> [Exercise goal]:
Reproduce exactly the lines of the material beneath, from the line that contains "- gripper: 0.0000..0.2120" to the line that contains "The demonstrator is", both included, and no other lines.

> [Excerpted data]:
• • • • • • •

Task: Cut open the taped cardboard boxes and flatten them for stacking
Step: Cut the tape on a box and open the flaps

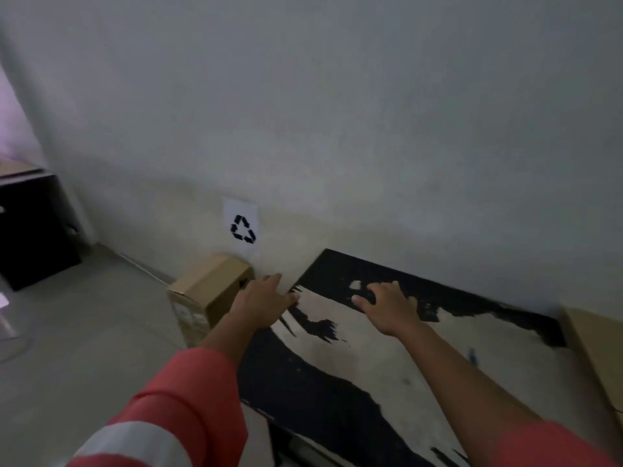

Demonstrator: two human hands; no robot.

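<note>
Black boxy cabinet (33,230) sits way over on the far left on a pale floor (84,332). It's dim and blurry, so I can't make out much on it. Moving right, there's a small closed cardboard box (209,291) standing on the floor right up against the wall (337,112), with a whitish label on its near end that's too smeared to read. Just above it a white recycling sign (241,227) with the black three-arrow symbol is stuck on the wall. Next comes the left hand (266,301), coming out of a coral sleeve (175,406) with a pale band across it. Its fingers are stretched out fairly straight, not wrapped round anything, resting at the left corner of a big worn surface (371,365). The hand is just beside the box, but I can't tell if it touches it. That surface is black with large cream patches, and its far edge runs along the wall. The right hand (387,305) lies palm down on it near the far edge, fingers spread and a bit bent, pressing on the top and holding nothing. At the far right edge, a brown cardboard piece (593,348) sits beside the surface, cut off by the frame, so I can't tell whether it's a whole box or a flat one.
</note>
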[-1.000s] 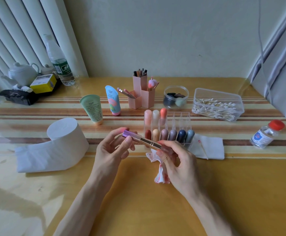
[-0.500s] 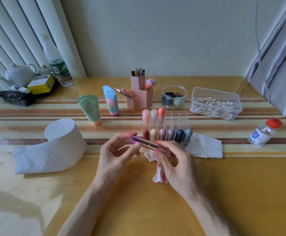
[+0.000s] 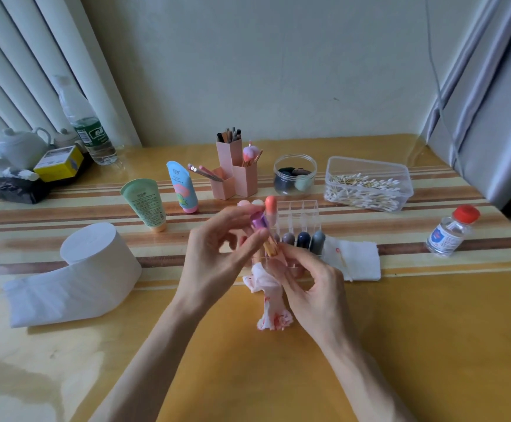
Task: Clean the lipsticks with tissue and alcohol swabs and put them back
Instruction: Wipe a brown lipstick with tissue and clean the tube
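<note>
A lipstick [image 3: 263, 231] with a purple cap and gold body is held between both hands, tilted nearly upright, in front of the clear organizer [image 3: 304, 216]. My left hand [image 3: 217, 257] pinches the purple cap end. My right hand [image 3: 309, 284] pinches the gold lower end and also grips a crumpled tissue [image 3: 271, 303] stained red, which hangs down to the table. Several lipsticks with rounded coloured caps stand in the organizer, partly hidden by my hands. A folded tissue [image 3: 359, 261] with a used cotton swab [image 3: 342, 260] on it lies right of the organizer.
A toilet paper roll [image 3: 96, 266] lies at the left. An alcohol bottle [image 3: 450, 231] with a red cap stands at the right. A box of cotton swabs [image 3: 370, 184], a sponge jar [image 3: 294, 175], a pink brush holder [image 3: 233, 172] and two tubes [image 3: 163, 202] stand behind.
The lipstick has swung from lying nearly flat to nearly upright and risen toward the organizer. Both hands moved up with it.
</note>
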`<action>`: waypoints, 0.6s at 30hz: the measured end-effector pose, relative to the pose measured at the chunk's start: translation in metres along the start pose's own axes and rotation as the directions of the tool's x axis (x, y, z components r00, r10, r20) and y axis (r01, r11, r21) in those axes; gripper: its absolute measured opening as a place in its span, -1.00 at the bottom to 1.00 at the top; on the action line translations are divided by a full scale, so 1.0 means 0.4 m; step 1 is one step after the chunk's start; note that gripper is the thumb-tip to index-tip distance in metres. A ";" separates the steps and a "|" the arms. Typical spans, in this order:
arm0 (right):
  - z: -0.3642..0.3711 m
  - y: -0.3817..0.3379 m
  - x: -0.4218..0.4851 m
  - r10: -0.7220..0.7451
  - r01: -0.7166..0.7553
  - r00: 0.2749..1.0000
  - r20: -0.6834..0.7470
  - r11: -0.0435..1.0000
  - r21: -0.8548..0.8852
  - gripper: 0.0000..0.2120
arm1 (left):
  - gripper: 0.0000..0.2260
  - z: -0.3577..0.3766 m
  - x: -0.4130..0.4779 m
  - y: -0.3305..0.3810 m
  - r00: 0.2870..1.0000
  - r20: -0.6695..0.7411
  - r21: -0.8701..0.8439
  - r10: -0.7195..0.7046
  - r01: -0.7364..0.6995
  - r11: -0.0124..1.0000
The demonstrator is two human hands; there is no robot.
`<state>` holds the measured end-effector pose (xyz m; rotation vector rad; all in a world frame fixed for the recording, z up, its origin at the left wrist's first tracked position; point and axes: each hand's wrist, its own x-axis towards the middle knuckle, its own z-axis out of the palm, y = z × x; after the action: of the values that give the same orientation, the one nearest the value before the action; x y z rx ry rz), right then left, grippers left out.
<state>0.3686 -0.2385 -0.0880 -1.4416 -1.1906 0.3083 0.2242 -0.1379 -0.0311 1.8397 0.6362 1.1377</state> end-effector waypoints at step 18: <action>-0.033 0.040 0.016 0.024 -0.066 0.976 -0.218 0.980 -0.186 -0.87 | -0.69 0.099 0.217 -0.041 0.983 0.096 0.455 0.158 -0.184 0.871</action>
<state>0.3892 -0.2381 -0.0951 -1.6274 -1.0333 0.0655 0.2992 -0.0790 -0.0146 2.3680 0.7734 1.1066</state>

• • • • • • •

> [Exercise answer]:
  - gripper: 0.0000..0.2120
arm1 (left):
  - gripper: 0.0000..0.2260
  - z: -0.3577..0.3766 m
  - x: -0.4130..0.4779 m
  - y: -0.3305..0.3810 m
  - r00: 0.2870..1.0000
  - r20: -0.6695..0.7411
  - r21: -0.8701..0.8439
  - r10: -0.7195..0.7046
  - r01: -0.7364..0.6995
  - r11: -0.0124..1.0000
The demonstrator is two human hands; there is no robot.

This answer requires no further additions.